Gianluca Prestianni quebrou o silêncio sobre o incidente entre Benfica e Real Madrid, negando ter proferido insultos racistas a Vinícius Jr. Em entrevista à Telefe, o argentino referiu que o que mais o magoou foi ser acusado de algo que não fez e revelou ter explicado a situação ao grupo após o encontro.
O jogador do Benfica explicou que o sentimento principal foi a dor de ver desrespeito ao seu caráter, destacando o apoio interno do clube e dos companheiros, que, segundo ele, vale mais do que qualquer publicação nas redes sociais.
Sobre a acusação de Mbappé, Prestianni admitiu ter ouvido as palavras do francês durante o jogo, mas afirmou que, para ele, os insultos de futebol são comuns e não constituem racismo. Reiterou que nunca foi racista nem pretende ser.
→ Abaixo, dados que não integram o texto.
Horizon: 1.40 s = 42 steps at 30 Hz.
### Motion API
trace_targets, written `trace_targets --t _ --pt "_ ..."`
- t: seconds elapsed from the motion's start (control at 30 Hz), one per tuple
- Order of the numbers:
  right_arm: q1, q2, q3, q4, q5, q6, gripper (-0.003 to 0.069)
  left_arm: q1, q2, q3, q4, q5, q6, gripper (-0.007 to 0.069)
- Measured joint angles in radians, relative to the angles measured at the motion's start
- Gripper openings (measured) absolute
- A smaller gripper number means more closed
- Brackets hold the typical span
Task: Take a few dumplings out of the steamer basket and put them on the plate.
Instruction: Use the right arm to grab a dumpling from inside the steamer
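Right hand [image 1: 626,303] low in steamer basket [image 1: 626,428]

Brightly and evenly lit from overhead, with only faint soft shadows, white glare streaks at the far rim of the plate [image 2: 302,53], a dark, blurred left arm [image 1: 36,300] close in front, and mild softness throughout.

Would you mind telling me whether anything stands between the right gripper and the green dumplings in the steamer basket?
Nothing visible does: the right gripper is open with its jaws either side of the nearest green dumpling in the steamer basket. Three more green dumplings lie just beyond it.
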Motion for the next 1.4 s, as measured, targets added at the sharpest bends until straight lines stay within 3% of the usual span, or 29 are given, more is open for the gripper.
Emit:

Aos olhos do atleta, a situação também afetou a sua família, com receio de que pais e avós fossem expostos a ofensas. Recordou que, naquele momento, o pai esteve presente e viveu o ocorrido com grande emoção.
Também refletiu sobre a impossibilidade de jogar na segunda mão da eliminatória, dizendo que ficou muito sentido pela suspensão sem provas. Agradeceu ainda à equipa técnica do Benfica, que o apoiou para que pudesse retornar aos campo.
Prestianni elogiou Mourinho, classificando-o como um craque, e disse ter conversado com o corpo técnico e com os colegas para transmitir tranquilidade. Garantiu que o grupo o apoiou e que não houve discriminação entre jogadores da mesma cor de pele.